One part of Trump’s emerging agenda was revealed during his meeting with TVA workers when Labor Secretary Eugene Scalia promised to extend safeguards from few U.S. employees at the staffing companies that import H-1B workers out to the many U.S. employees at the many Fortune 500 companies that lease the H-1Bs instead of hiring Americans.

The weak protections are included in the Labor Condition Application, which companies must file when they ask for an H-1B visa to import a foreign worker. The LCA document says the staffing companies will not fire one of its employees when it imports the H-1B worker.

But the Fortune 500 companies that lease the H-1B workers from the importing companies are not required to file an LCA document, bypassing entirely the weak protections for American workers.

Scalia told Trump:

I took a look at this, as your Labor Secretary, recently, and I said to my staff, “Well, if the workers are going to the other company, why doesn’t the other company, where they’re actually going to be working and supervised, also file an application?” … and say [in an LCA], ‘We’re not going to affect U.S. workers either.’”  And I said to staff, “Why can’t we do that?”  They looked into it.  And, Mr.

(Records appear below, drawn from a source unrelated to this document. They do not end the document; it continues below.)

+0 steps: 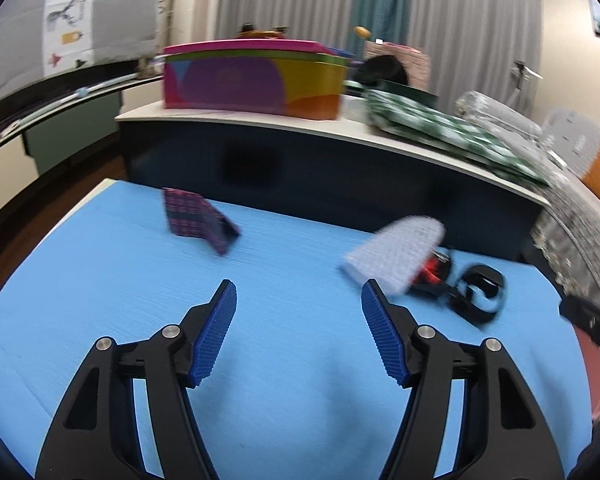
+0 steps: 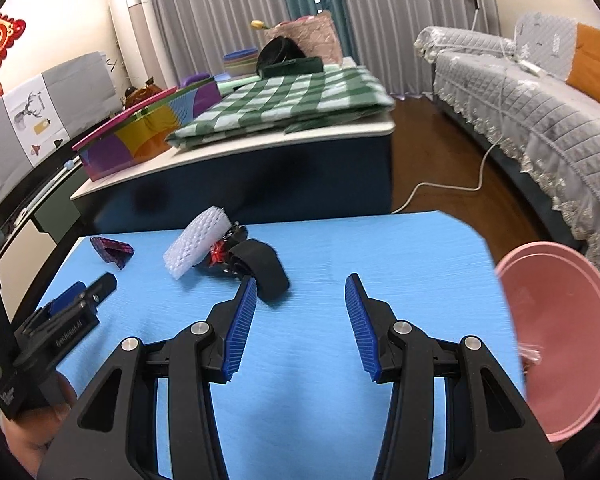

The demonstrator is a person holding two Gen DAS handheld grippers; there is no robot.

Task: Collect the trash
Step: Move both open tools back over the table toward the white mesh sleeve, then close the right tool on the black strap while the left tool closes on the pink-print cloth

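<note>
On the blue table top (image 1: 140,300) lie a white foam net sleeve (image 1: 396,256), a black and red wrapper piece (image 1: 436,272) under it, a black strap loop (image 1: 480,292) and a purple checked folded wrapper (image 1: 198,218). My left gripper (image 1: 298,294) is open and empty, above the table, short of the foam net. In the right wrist view the foam net (image 2: 196,246), the black strap (image 2: 264,268) and the purple wrapper (image 2: 114,250) lie ahead to the left. My right gripper (image 2: 302,286) is open and empty, its left finger close to the strap. A pink basin (image 2: 560,340) stands right of the table.
Behind the table stands a dark cabinet with a white top (image 1: 260,128), carrying a colourful box (image 1: 256,76) and a green checked cloth (image 2: 284,100). A grey covered sofa (image 2: 532,120) is at the right. A white cable (image 2: 452,188) lies on the wooden floor.
</note>
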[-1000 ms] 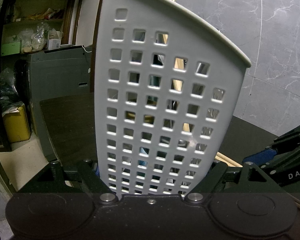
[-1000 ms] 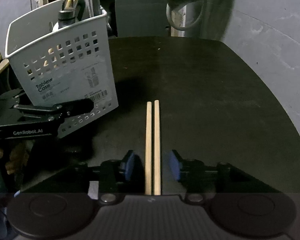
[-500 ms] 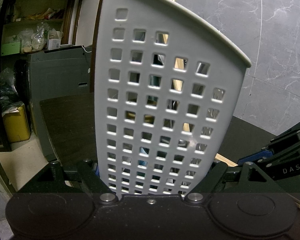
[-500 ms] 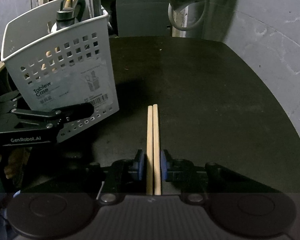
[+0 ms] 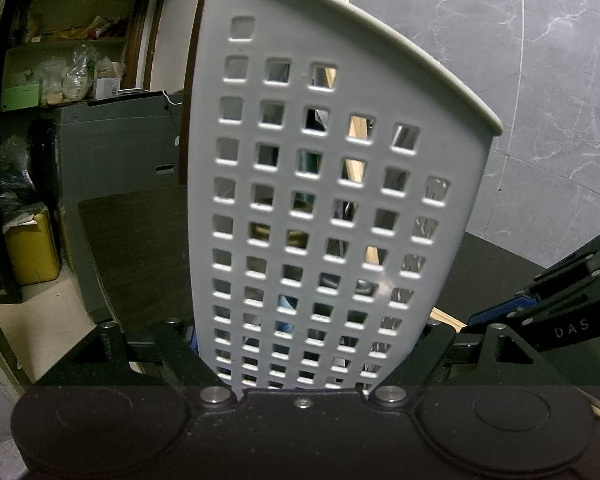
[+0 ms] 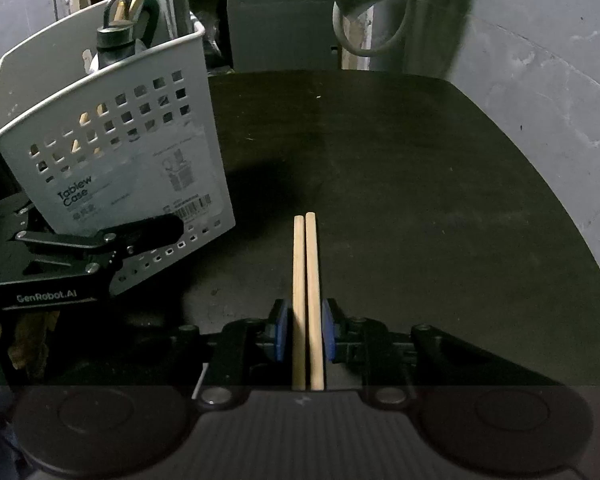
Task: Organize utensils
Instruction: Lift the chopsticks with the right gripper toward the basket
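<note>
Two wooden chopsticks (image 6: 309, 280), low at centre frame on the dark table (image 6: 420, 200), sit pinched in the right gripper (image 6: 304, 330), while the left gripper (image 5: 308, 360) clamps the already-stocked white basket (image 6: 112, 152) at left, awaiting them.

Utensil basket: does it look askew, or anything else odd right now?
Yes. The white utensil basket is tilted, leaning rather than standing flat on the black table, with the left gripper clamped across its base. The chopsticks lie straight in the right gripper.

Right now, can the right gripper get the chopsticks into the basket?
Probably yes: the right gripper is shut on the chopsticks, and the basket, tilted by the left gripper, has an open top nearby.
</note>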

President, today, you’re going be signing an order that requires that change.

“Good,” Trump said in response.

The double-LCA policy could drastically shrink the staffing side of the H-1B business, much of which is run by the U.S. and Indian firms that are members of the India-based NASSCOM trade association. The association, backed by the Indian government and many U.S. investors, will lobby hard against Scalia’s rule — and will sue the agency to stop the rule.

Scalia also said he would ramp up federal oversight over the H-1B companies:

For more than 15 years, the Secretary of Labor has had the authority to initiate an investigation of abuse of H1-B program when he or she finds reasonable cause. That has never been done. That authority has never been used. But again, we signed a memo of understanding on Friday with the Department of Homeland Security that’ll change that too. They’re going to now share information they have, which I can then use to bring cases.

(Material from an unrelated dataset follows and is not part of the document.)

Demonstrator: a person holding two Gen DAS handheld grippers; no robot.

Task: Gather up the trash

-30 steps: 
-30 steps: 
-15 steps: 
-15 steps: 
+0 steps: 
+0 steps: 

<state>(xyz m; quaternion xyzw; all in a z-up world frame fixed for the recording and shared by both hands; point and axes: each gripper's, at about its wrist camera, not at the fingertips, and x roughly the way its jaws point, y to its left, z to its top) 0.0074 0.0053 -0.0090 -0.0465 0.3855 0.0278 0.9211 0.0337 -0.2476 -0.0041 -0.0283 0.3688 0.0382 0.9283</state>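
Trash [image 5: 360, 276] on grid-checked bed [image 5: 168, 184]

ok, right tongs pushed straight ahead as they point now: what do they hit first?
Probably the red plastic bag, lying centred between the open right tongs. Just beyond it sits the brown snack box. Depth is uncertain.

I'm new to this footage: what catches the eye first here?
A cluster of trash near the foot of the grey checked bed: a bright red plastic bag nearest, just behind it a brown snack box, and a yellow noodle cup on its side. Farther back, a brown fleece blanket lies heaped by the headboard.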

“The current level of enforcement is basically no enforcement,” said John Miano, a lawyer with the Immigration Reform Law Institute. “It is all up to the administration to see how aggressively they take it,” he told Breitbart News.

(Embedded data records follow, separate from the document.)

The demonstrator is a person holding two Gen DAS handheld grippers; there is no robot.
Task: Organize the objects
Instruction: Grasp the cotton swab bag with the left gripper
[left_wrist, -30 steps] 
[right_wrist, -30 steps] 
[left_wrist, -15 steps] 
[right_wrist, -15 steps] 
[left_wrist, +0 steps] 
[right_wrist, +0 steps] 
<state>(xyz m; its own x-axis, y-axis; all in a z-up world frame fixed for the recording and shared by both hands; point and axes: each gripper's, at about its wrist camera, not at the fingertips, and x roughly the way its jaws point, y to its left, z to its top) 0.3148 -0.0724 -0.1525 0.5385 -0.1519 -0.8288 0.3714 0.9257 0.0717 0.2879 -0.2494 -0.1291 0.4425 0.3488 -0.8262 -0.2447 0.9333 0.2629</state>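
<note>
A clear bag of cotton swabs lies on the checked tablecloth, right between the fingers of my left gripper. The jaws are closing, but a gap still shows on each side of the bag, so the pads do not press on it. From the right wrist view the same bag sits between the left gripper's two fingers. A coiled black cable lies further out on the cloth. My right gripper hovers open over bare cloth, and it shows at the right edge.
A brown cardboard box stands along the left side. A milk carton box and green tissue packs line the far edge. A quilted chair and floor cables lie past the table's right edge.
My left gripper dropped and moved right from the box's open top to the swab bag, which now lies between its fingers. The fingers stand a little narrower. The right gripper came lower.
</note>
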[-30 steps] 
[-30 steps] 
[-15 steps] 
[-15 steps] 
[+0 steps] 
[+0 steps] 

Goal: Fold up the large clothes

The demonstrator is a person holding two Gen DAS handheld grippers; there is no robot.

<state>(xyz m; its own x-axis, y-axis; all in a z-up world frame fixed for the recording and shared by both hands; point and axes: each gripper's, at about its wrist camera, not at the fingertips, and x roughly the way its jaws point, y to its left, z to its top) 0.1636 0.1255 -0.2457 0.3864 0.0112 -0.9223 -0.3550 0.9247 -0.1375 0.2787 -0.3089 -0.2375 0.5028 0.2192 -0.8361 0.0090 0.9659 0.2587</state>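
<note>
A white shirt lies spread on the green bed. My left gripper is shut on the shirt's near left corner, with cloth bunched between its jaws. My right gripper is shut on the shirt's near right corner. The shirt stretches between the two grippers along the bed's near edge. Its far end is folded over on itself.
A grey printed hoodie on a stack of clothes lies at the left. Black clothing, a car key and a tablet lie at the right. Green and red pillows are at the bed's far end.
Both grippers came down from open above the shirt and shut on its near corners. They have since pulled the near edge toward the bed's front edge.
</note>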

The staffing companies targeted by Scalia include many large and very many small companies. They employ a huge share of the 600,000-plus resident H-1B workers and also generate many charges of discrimination against Americans. Many elite U.S. companies both hire their own H-1B workers and lease more H-1Bs from staffing companies. This massive outsourcing leaves many companies with a thin layer of American executives overseeing a workforce of compliant visa workers.

This reform agenda rolled out by Trump and his deputies will likely help sway swing-voting college-graduate professionals towards Trump.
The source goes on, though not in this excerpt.